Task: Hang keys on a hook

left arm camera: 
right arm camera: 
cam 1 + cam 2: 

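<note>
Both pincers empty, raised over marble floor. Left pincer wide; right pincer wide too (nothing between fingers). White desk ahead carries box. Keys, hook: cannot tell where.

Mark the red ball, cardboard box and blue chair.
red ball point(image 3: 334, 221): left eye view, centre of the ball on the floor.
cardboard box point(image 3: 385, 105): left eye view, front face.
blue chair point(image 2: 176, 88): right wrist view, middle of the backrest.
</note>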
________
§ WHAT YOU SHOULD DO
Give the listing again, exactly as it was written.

§ EXPECTED ANSWER
Task: Hang keys on a hook

left arm camera: 
right arm camera: 
cam 1 + cam 2: 

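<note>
Both pincers empty, raised over marble floor. Left pincer wide; right pincer wide too (nothing between fingers). White desk ahead carries box. Keys, hook: cannot tell where.

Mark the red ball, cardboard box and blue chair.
red ball point(image 3: 334, 221): left eye view, centre of the ball on the floor.
cardboard box point(image 3: 385, 105): left eye view, front face.
blue chair point(image 2: 176, 88): right wrist view, middle of the backrest.
</note>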

Nothing more remains to be added to this answer.